[[ Recorded data open ]]
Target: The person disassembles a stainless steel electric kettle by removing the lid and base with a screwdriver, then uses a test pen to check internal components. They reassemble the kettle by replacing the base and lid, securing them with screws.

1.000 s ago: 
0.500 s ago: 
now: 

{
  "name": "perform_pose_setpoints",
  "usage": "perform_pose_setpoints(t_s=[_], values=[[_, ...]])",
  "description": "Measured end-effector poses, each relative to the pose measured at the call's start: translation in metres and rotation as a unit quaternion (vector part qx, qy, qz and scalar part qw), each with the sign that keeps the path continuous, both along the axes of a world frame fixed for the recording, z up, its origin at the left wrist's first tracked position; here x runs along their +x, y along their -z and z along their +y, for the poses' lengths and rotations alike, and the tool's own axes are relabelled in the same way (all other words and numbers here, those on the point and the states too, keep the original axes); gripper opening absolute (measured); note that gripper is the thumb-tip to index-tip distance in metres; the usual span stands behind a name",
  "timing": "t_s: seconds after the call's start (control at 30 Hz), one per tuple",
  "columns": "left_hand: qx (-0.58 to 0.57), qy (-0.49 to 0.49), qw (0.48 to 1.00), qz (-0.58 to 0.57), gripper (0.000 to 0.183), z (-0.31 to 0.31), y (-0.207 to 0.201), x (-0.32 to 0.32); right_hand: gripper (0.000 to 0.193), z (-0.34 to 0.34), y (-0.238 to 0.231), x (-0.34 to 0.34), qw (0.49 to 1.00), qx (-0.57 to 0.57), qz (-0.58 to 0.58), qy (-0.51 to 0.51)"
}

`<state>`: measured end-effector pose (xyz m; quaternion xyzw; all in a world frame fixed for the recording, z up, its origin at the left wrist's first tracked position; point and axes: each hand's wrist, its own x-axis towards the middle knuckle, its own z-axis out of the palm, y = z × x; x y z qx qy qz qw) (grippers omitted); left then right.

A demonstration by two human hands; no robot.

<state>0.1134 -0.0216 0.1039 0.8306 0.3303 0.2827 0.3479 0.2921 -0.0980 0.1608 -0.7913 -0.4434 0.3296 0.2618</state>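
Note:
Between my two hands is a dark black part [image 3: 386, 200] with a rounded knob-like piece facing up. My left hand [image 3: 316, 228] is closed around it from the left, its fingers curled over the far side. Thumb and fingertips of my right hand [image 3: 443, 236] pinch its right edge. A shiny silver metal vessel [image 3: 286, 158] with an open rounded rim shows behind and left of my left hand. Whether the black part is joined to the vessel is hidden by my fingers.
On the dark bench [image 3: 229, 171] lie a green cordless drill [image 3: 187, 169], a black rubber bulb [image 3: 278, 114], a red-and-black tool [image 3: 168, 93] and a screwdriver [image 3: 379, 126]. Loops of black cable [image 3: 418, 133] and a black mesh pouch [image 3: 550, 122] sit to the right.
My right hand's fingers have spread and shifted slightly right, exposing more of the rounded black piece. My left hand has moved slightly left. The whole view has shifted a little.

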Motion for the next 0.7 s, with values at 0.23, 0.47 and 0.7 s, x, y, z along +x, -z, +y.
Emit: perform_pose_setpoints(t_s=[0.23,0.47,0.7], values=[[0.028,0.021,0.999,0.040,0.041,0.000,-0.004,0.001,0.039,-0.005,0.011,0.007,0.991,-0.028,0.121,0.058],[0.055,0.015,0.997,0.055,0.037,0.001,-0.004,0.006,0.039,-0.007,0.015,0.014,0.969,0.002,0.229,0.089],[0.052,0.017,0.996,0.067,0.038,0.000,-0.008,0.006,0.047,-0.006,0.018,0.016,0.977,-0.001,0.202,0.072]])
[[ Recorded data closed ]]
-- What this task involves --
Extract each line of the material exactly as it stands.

-- Exercise output --
Target: The person disassembles a stainless steel electric kettle by removing the lid and base with a screwdriver, then uses a test pen to check internal components. They reassemble the kettle by replacing the base and lid, securing them with screws.

1.000 s ago: 
0.500 s ago: 
now: 

{
  "name": "perform_pose_setpoints",
  "usage": "perform_pose_setpoints(t_s=[_], values=[[_, ...]])",
  "description": "Measured end-effector poses, each relative to the pose measured at the call's start: translation in metres and rotation as a unit quaternion (vector part qx, qy, qz and scalar part qw), each with the sign that keeps the path continuous, both along the axes of a world frame fixed for the recording, z up, its origin at the left wrist's first tracked position; here x runs along their +x, y along their -z and z along their +y, for the poses' lengths and rotations alike, and the tool's own axes are relabelled in the same way (all other words and numbers here, those on the point and the states too, keep the original axes); gripper opening absolute (measured); note that gripper is the thumb-tip to index-tip distance in metres; the usual span stands behind a name",
  "timing": "t_s: seconds after the call's start (control at 30 Hz), one per tuple",
  "columns": "left_hand: qx (-0.58 to 0.57), qy (-0.49 to 0.49), qw (0.48 to 1.00), qz (-0.58 to 0.57), gripper (0.000 to 0.183), z (-0.31 to 0.31), y (-0.207 to 0.201), x (-0.32 to 0.32); right_hand: gripper (0.000 to 0.193), z (-0.34 to 0.34), y (-0.238 to 0.231), x (-0.34 to 0.34), qw (0.49 to 1.00), qx (-0.57 to 0.57), qz (-0.58 to 0.58), qy (-0.51 to 0.51)"
}

`<state>`: measured end-effector pose (xyz m; quaternion xyzw; all in a world frame fixed for the recording, z up, its origin at the left wrist's first tracked position; point and axes: each hand's wrist, its own x-axis towards the middle knuckle, its own z-axis out of the palm, y = z × x; x y z qx qy qz qw) (grippers omitted); left then right.

A demonstration by two human hands; no robot.

<state>0.1134 -0.0216 0.1039 0.8306 0.3303 0.2827 0.3479 0.2921 -0.0980 0.1608 -0.7913 -0.4434 0.3296 0.2618</state>
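Note:
Between my two hands is a dark black part [image 3: 386, 200] with a rounded knob-like piece facing up. My left hand [image 3: 316, 228] is closed around it from the left, its fingers curled over the far side. Thumb and fingertips of my right hand [image 3: 443, 236] pinch its right edge. A shiny silver metal vessel [image 3: 286, 158] with an open rounded rim shows behind and left of my left hand. Whether the black part is joined to the vessel is hidden by my fingers.
On the dark bench [image 3: 229, 171] lie a green cordless drill [image 3: 187, 169], a black rubber bulb [image 3: 278, 114], a red-and-black tool [image 3: 168, 93] and a screwdriver [image 3: 379, 126]. Loops of black cable [image 3: 418, 133] and a black mesh pouch [image 3: 550, 122] sit to the right.
My right hand's fingers have spread and shifted slightly right, exposing more of the rounded black piece. My left hand has moved slightly left. The whole view has shifted a little.
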
Motion for the next 0.7 s, with values at 0.23, 0.47 and 0.7 s, x, y, z along +x, -z, +y.
Emit: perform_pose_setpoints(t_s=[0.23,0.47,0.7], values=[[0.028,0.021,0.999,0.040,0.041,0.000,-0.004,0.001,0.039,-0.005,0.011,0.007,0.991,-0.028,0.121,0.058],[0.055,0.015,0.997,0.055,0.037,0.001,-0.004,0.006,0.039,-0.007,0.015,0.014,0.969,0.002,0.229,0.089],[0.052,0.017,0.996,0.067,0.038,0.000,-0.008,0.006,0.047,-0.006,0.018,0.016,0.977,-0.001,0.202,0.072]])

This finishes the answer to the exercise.